In her professional life, Sheila works in the NYS Office of ADR and Court Improvement Programs as a Management Analyst. She is a tireless advocate of ADR processes and the ADR field overall and approaches her work with excitement, energy and an enthusiasm that is infectious and inspiring.
We here at Human Services Consulting and Training (HSCT) are proud to feature her writing here and heartily recommend joining ACR-GNY if you are a professional in the field of mediation anywhere in the Greater New York area.
I became inspired to mediate in law school when I joined a mediation clinic out of curiosity.
YinYang and ACR-GNY Logo
It was a new concept to me — the idea that people could go to a third party neutral to assist them in resolving disputes — which is exactly the role I played when a group of us went in to small claims court each week to mediate cases.

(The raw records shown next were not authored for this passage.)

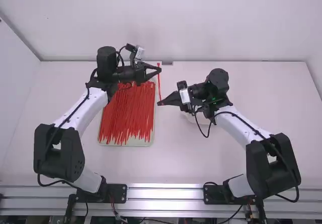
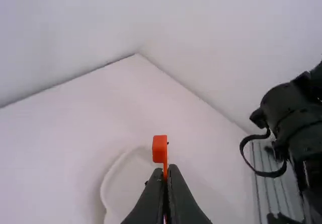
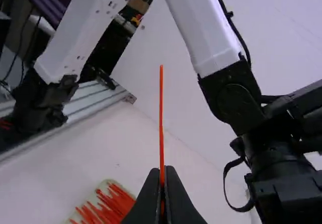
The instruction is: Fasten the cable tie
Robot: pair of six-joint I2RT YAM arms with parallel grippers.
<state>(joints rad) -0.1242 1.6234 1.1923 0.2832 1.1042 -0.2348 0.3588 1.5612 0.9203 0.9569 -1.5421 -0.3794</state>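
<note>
Cable tie point(image 1: 159, 85) is clamped by both grippers: its head point(image 2: 159, 149) pokes just beyond the left gripper point(image 2: 165, 168), and its strap runs on past the right gripper point(image 3: 161, 170) (likewise pinched tight). Best to feed the tail squarely into the head's slot.

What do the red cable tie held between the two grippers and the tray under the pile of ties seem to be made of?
Cable tie: likely plastic, probably nylon; it is a thin, smooth, evenly red strip with a moulded block head. Tray: cream, matte, with rounded corners; perhaps plastic, but the look leaves it open.
</note>
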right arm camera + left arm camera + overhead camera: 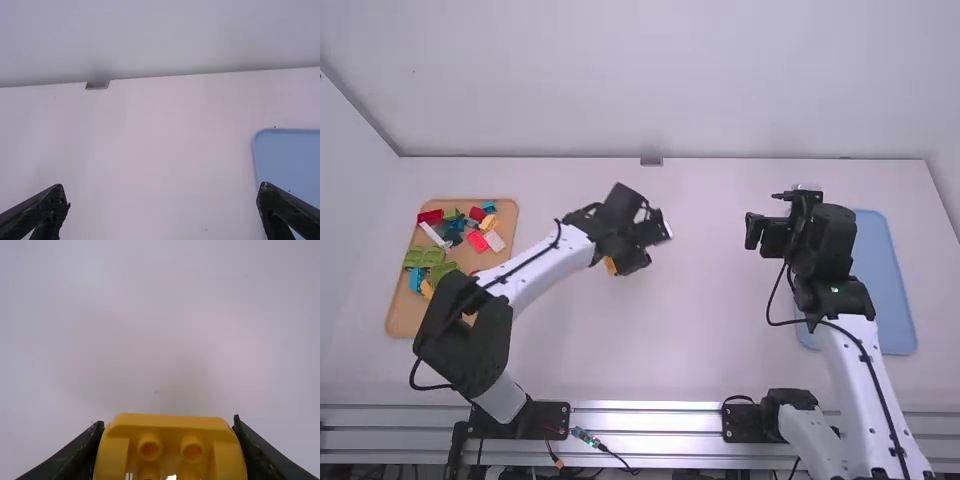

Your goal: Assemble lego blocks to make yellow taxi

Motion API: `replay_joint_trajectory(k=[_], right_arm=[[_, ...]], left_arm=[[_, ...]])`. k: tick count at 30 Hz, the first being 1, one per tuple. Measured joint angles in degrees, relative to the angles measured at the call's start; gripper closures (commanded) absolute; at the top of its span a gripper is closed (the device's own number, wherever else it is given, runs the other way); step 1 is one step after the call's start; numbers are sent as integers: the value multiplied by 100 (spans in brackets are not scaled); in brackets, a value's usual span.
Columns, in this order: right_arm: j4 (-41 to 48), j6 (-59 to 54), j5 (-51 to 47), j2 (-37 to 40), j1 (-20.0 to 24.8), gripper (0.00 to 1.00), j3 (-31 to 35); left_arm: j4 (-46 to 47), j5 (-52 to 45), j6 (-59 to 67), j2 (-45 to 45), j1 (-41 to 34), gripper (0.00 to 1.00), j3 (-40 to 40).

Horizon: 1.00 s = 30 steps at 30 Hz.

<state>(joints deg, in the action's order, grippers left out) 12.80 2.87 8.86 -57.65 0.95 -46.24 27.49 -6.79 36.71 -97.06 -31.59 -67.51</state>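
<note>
1. Lego blocks (477,240) lie loose on the tan tray (410,318) at the left side of the tabletop (710,340): reds, greens, blues, pale ones and at least 2 yellow ones (488,223). Part of that tray is behind the left arm (535,265), so I can't give you a full count.
2. The left pincer (168,423) has a yellow piece (171,432) caught snugly between its 2 fingers, out over the tabletop, well apart from the tan tray. Whether that piece is a single block or a few joined, I can't tell from where I stand.
3. The right pincer (162,187) is spread wide with nothing in its grasp. It hangs near the blue tray (882,275), which the right arm (850,370) partly covers.
4. So how far along is it? Barely begun, I'd say: 1 yellow piece is picked out and in hand, perhaps meant for the taxi's body.
5. Left to do, as I judge it: choose the other parts, press them together in order and firm up the joints. Most of the building seems to lie ahead.
6. My guess for the next move is setting the yellow piece down as a base, or letting the right pincer steady it.
</note>
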Motion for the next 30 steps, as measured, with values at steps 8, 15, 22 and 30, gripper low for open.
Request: replay_joint_trajectory(k=[8, 15, 22, 30], right_arm=[[203, 11, -2, 376, 85, 1, 0], [238, 15, 4, 411, -76, 1, 0], [236, 15, 2, 409, -94, 1, 0], [240, 9, 4, 411, -94, 1, 0]], left_arm=[[-645, -7, 737, 0, -960, 98, 911], [-1115, -142, 817, 0, -997, 98, 1473], [-1692, -332, 627, -2, -999, 99, 1753], [-1139, -304, 402, -433, -999, 98, 1425]])
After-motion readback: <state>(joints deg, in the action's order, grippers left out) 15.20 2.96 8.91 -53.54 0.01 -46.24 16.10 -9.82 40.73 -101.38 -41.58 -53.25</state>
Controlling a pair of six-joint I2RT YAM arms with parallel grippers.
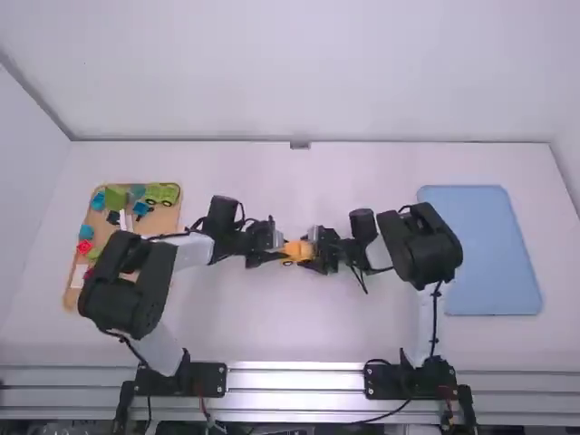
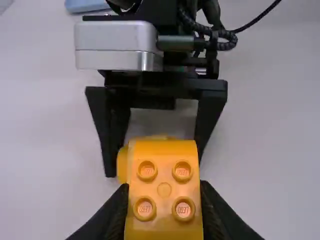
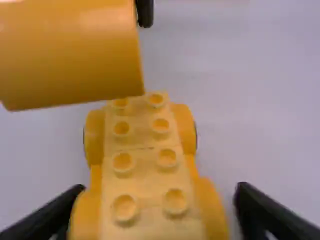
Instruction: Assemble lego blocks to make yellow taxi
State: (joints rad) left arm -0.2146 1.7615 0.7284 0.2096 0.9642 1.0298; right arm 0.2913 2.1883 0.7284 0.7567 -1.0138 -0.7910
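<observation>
In the high view, my left gripper and right gripper face each other at the table's middle, around orange-yellow blocks. The left wrist view has my left gripper shut on an orange-yellow block with four studs on its face. That block hangs over the far end of a wheeled yellow base in the right wrist view; whether they touch I cannot tell. My right gripper stands open around the base's near end, a gap beside one finger.
On the left, a wooden tray holds several coloured blocks and a green wheeled piece, partly under the left arm. A blue tray lies at the right, beside the right arm. A wall runs along the table's far edge.
</observation>
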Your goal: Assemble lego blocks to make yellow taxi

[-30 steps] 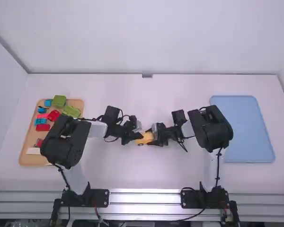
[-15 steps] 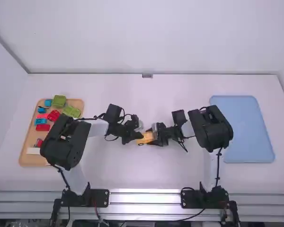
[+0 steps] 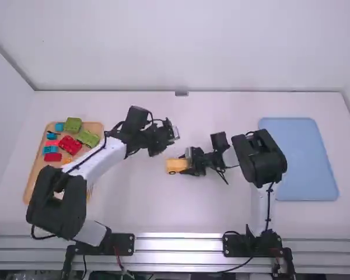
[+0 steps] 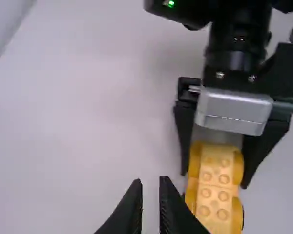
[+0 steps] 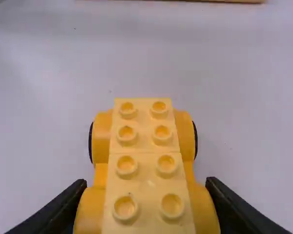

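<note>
In the high view, the left gripper (image 3: 165, 140) hangs farther from the bases than the yellow car (image 3: 176, 165); the right gripper (image 3: 191, 167) holds the car's right end. In the left wrist view, the left gripper (image 4: 150, 182) is slightly open with nothing between its fingertips, and the yellow car (image 4: 215, 190) sits between the other arm's fingers. The right wrist view has the right gripper (image 5: 145, 185) shut on the near-end wheels of the yellow car (image 5: 144, 151). Two pale yellow studded bricks lie end to end along the car's top.
At the far left, a wooden tray (image 3: 30, 185) carries green bricks (image 3: 73, 125), red bricks (image 3: 70, 144) and blue bricks (image 3: 50, 149), partly under the left arm. A blue tray (image 3: 306, 157) lies on the right, behind and beside the right arm.
The left gripper has moved off the car, away from the bases, and its arm has shifted, uncovering an orange piece in the wooden tray. The right gripper and car have stayed put.
</note>
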Robot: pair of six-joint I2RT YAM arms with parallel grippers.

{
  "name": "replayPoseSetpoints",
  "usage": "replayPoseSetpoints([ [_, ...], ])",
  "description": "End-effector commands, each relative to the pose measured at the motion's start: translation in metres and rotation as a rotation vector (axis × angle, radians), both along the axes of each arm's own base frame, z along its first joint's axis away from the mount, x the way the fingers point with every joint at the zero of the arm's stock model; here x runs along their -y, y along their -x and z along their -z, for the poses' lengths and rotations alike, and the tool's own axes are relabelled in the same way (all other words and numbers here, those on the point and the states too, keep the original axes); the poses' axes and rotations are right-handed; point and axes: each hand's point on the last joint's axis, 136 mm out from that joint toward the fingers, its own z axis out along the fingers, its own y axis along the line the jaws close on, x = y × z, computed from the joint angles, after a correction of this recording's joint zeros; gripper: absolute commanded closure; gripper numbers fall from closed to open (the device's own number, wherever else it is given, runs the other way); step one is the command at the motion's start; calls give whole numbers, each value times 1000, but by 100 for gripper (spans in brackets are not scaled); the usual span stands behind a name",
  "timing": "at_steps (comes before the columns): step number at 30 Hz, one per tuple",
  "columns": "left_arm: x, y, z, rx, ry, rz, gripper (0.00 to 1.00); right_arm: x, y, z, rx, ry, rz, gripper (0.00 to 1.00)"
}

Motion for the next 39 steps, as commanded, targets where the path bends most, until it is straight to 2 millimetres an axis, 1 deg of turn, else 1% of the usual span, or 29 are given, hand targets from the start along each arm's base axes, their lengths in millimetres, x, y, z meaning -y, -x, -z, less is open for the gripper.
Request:
replayPoseSetpoints([
  [1, -20, -9, -5, 10, -43, -107, 95, 7, -9, 22, -5, 117, 67, 42],
  [2, -25, -11, -7, 2, -42, -141, 98, 8, -11, 24, -1, 129, 76, 42],
  [5, -32, -15, -8, -53, 0, -223, 98, 10, -16, 27, 8, 157, 96, 42],
  [7, -37, -15, -5, -87, 12, -266, 98, 10, -18, 26, 11, 155, 96, 42],
  [10, -40, -14, 0, -92, 15, -275, 98, 10, -19, 25, 13, 155, 99, 42],
  [11, -40, -14, 2, -85, 15, -274, 96, 10, -19, 25, 19, 155, 96, 42],
  [13, -40, -14, 3, -82, 17, -274, 88, 10, -19, 26, 19, 156, 95, 36],
  [15, -40, -15, 3, -77, 18, -276, 74, 10, -19, 25, 20, 154, 95, 15],
  [16, -39, -15, 3, -76, 19, -273, 59, 10, -19, 25, 20, 154, 95, 11],
  [17, -39, -15, 3, -73, 20, -274, 35, 10, -19, 25, 21, 153, 96, 9],
  [18, -40, -16, 2, -70, 21, -276, 1, 11, -20, 23, 23, 151, 98, 7],
  [21, -42, -19, 0, -61, 26, -281, 1, 14, -25, 13, 0, 138, 127, 1],
  [23, -41, -20, -1, -52, 28, -281, 1, 19, -28, -1, -16, 144, 148, 2],
  [24, -42, -22, -2, -46, 31, -283, 1, 23, -26, -11, -15, 150, 145, 2],
  [25, -42, -22, -2, -45, 31, -283, 1, 24, -26, -12, -14, 151, 144, 2],
  [28, -48, -25, -3, -53, 41, -314, 1, 40, -22, -41, -2, 202, 165, 2],
  [29, -51, -27, -3, -56, 43, -332, 1, 44, -22, -46, -1, 220, 178, 2],
  [30, -58, -30, -2, -73, 46, -384, 1, 52, -21, -57, 3, 260, 206, 2],
  [32, -63, -32, 0, -87, 43, -425, 1, 59, -20, -66, 12, 293, 229, 2],
  [33, -67, -33, 2, -103, 42, -463, 1, 66, -19, -76, 30, 328, 254, 2],
  [35, -67, -30, 4, -131, 47, -477, 1, 73, -20, -88, 67, 369, 286, 2],
  [36, -67, -30, 5, -131, 46, -475, 1, 74, -21, -89, 71, 373, 290, 2],
  [37, -67, -28, 7, -141, 34, -479, 1, 77, -23, -96, 97, 386, 306, 2],
  [39, -73, -29, 10, -138, 8, -505, 1, 79, -25, -100, 123, 400, 319, 2],
])
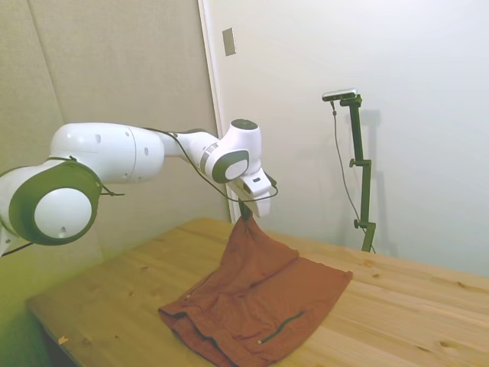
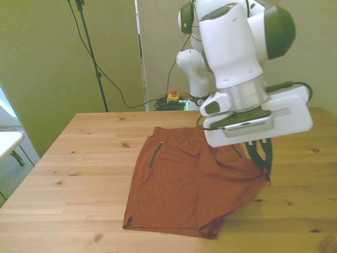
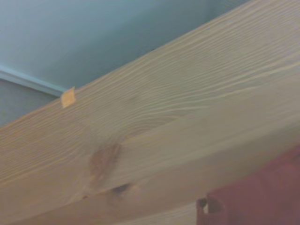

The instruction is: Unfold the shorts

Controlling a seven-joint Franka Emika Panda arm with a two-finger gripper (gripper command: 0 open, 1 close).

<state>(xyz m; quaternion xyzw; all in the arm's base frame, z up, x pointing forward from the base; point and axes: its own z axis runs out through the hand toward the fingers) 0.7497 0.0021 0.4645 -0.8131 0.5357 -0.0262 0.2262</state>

It was eye-opening to realize that people were often motivated to sue each other because they wanted a chance to confront the person they felt wronged or disrespected by, and often never even spoke with until that day for the first time communicate since the incident. I found that money was not the only factor in every dispute mediated; but, rather everyone wanted to be heard.
As a former Adjunct in the same clinic years later, I learned how important it was for people to have their feelings validated by a neutral third person; someone that could reframe their situation to the other party in ways the other party could hear them.
These are just some of the values embedded in the dispute resolution field. As current President of ACR-GNY, it is my role to ensure that the public is made aware of all the options available to them when they are in conflict — from the early stages to the late stages. 
Dispute resolution practices take many different forms, and our membership embodies all the possible options out there — mediation, arbitration, coaching, settlement conferencing, and facilitation.
Please visit our website and learn more: www.acrgny.org.
-Peace Be With You All-
Jesan Sorrells, MA
Principal Mediator/Consultant
Human Services Consulting and Training (HSCT)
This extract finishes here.